Servings: Original recipe yields 4 servings
Ingredients
  • ¼ cup butter
  • ¼ cup olive oil
  • 3 cups diced mushrooms (I used 8 oz. sliced mushrooms)
  • 1 cup chopped sweet onion
  • 1 sprig rosemary
  • 1 ½ cups Arborio rice
  • ¾ cup white wine
  • 1 quart chicken stock (I used Better than Bouillon)
  • 1 pinch salt and ground black pepper to taste
  • ½ cup grated Parmesan cheese ( I used 60g shredded)
Steps
  1. Select the Saute function on an electric pressure cooker (such as Instant Pot®). Add butter and olive oil; stir until butter melts, about 2 minutes. Add mushrooms; cook, stirring occasionally, until slightly softened, about 3 minutes. Stir in onion; cook for 2 minutes. Add rosemary sprig; cook for 1 minute.

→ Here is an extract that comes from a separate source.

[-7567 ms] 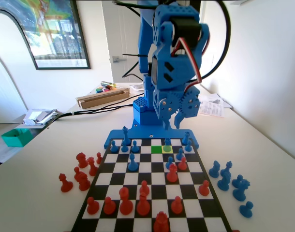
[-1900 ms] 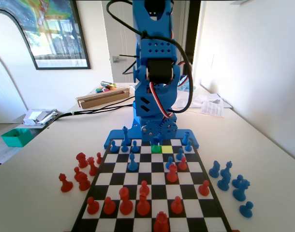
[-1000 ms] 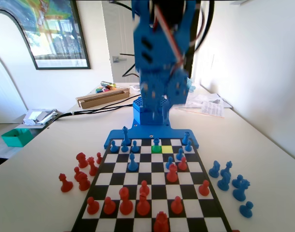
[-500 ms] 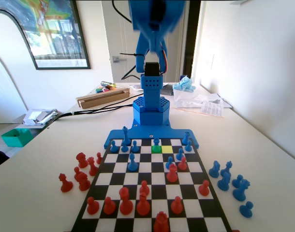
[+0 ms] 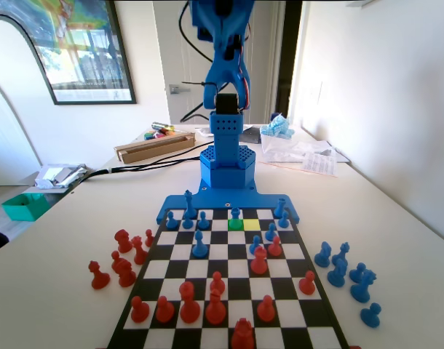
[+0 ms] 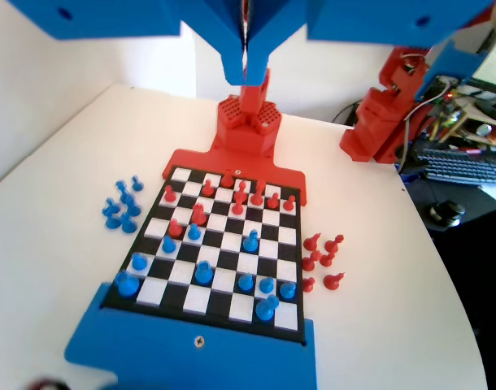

  2. Stir rice into the pot until each grain is coated with butter-olive oil mixture, about 2 minutes. Pour in wine; simmer for 3 minutes. Pour in chicken stock, stirring to scrape the sides of the pot. Simmer for 1 minute.
  3. Close and lock the lid. Turn the venting knob to sealing. Select high pressure according to manufacturer's instructions; set timer for 6 minutes. Do a quick pressure release.
  4. Stir risotto until creamy, about 1 minute. Discard rosemary sprig. Season with salt and pepper. Stir in Parmesan cheese until melted and combined.
  5. Let sit for at least 15 minutes before serving. This will allow mixture to thicken. we found that letting it sit in pot on Warm for 2 hours yielded a great risotto, nice and thick.